Copy every line of the records below where the word "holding" occurs.
______
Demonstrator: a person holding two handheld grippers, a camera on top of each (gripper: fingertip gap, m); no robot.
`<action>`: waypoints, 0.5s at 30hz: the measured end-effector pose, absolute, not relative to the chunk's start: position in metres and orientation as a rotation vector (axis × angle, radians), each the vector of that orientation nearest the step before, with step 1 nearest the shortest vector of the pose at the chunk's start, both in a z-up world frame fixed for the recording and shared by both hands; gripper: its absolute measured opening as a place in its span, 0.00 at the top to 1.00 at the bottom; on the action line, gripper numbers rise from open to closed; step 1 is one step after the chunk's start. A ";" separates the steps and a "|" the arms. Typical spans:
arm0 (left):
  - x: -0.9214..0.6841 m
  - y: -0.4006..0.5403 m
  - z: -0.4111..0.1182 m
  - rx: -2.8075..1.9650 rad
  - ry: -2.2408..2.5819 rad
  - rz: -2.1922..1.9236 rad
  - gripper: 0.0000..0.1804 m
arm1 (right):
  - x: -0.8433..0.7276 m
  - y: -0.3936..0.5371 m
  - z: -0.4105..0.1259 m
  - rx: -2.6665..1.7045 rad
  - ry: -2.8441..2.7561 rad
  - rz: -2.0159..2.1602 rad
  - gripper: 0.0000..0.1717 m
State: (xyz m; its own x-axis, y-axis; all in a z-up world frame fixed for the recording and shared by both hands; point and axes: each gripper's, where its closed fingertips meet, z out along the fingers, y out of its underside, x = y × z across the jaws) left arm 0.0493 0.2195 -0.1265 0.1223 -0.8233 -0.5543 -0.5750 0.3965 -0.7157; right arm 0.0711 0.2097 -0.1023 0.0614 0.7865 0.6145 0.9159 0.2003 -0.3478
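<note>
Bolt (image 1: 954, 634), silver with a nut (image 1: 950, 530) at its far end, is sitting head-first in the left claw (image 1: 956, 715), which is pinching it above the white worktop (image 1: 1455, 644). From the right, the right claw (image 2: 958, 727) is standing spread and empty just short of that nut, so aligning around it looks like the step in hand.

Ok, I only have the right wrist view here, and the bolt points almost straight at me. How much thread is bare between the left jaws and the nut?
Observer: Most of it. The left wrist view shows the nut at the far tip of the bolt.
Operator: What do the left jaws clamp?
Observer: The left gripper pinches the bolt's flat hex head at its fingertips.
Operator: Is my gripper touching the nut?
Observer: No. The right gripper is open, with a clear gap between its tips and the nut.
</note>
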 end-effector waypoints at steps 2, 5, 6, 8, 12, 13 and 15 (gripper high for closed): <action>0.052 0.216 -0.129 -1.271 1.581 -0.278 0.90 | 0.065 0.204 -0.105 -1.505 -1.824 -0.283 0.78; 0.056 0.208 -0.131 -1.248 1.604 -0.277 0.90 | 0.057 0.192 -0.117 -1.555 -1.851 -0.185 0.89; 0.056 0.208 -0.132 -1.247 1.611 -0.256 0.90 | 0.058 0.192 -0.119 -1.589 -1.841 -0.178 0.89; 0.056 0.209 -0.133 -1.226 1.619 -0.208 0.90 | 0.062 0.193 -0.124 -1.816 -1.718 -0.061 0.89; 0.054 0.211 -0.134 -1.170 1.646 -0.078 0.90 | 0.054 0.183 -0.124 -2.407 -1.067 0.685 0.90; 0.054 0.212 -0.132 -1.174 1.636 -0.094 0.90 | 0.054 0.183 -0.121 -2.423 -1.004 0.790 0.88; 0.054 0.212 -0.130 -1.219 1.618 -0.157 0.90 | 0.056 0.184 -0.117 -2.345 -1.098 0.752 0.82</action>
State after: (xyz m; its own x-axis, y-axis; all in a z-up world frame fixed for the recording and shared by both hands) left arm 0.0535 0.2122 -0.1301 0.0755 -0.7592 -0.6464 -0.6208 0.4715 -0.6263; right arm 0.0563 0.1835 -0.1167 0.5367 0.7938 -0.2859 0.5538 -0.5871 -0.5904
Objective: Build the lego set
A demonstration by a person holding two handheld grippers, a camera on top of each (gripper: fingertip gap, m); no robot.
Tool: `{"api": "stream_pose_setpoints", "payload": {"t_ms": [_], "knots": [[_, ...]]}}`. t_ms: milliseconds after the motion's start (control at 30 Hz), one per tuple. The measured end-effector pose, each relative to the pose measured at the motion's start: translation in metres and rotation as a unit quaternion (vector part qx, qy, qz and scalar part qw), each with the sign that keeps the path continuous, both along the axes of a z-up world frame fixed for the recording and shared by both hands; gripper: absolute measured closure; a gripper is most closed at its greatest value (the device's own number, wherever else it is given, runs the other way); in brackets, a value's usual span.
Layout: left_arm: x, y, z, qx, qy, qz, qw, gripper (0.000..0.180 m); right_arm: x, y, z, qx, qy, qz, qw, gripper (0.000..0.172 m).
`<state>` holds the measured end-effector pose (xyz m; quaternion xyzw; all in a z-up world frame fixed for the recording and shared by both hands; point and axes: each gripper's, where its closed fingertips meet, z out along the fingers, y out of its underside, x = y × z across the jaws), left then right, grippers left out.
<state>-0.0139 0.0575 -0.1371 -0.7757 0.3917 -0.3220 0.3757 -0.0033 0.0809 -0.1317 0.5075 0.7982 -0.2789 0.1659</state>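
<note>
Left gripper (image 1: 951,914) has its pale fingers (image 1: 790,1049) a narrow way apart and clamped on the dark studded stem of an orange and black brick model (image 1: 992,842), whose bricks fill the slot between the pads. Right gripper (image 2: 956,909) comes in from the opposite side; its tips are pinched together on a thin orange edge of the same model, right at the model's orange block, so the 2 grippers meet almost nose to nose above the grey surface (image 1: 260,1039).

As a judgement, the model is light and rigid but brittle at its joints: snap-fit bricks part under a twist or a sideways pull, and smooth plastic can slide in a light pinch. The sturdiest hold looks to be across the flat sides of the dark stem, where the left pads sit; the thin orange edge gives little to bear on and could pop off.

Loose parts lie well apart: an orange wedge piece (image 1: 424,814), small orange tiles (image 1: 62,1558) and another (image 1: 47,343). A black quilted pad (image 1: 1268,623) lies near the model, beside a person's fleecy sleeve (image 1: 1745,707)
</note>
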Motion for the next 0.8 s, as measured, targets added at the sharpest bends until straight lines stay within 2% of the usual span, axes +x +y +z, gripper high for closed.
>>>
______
## Output for this exercise:
Demonstrator: a person holding two handheld grippers, a camera on top of each (gripper: fingertip gap, m); no robot.
A demonstration by a person holding two handheld grippers, a camera on top of each (gripper: fingertip gap, m); no robot.

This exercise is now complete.